• _Problem description_
Copy exactly the lines of the data below that run from the line holding "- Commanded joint" through the line holding "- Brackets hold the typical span", both ends included.

• _Supplied information_
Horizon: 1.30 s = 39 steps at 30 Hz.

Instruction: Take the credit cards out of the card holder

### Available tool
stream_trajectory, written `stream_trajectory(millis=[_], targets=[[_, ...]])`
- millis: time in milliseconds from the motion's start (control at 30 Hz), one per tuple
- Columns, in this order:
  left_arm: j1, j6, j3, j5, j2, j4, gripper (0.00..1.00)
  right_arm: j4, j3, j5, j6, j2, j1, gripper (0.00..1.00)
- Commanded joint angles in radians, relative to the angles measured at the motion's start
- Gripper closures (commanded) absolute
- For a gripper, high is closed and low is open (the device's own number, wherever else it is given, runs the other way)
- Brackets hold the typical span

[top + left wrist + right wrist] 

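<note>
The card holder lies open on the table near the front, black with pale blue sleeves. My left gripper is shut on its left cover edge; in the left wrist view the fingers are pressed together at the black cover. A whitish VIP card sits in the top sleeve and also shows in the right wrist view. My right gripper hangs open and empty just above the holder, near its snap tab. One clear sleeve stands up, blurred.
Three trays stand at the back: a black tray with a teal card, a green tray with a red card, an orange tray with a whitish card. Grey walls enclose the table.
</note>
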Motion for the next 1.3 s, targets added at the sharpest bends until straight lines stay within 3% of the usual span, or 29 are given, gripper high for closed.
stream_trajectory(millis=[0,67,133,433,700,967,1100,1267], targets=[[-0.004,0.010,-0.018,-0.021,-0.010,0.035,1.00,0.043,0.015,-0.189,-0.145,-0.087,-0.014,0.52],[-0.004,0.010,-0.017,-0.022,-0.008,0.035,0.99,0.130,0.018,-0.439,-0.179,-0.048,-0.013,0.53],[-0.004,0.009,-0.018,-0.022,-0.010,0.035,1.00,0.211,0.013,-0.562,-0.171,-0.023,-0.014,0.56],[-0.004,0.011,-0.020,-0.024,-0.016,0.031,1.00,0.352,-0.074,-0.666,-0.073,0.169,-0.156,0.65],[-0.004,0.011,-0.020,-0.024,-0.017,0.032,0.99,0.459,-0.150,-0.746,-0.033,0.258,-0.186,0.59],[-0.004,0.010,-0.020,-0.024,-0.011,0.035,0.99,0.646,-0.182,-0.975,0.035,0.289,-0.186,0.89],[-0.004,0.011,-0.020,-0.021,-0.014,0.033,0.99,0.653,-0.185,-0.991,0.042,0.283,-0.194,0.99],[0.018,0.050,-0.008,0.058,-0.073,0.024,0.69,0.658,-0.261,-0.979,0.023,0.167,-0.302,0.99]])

• _Task answer_
- Commanded joint angles in radians, relative to the angles measured at the motion's start
- Gripper closures (commanded) absolute
- For a gripper, high is closed and low is open (the device's own number, wherever else it is given, runs the other way)
- Brackets hold the typical span

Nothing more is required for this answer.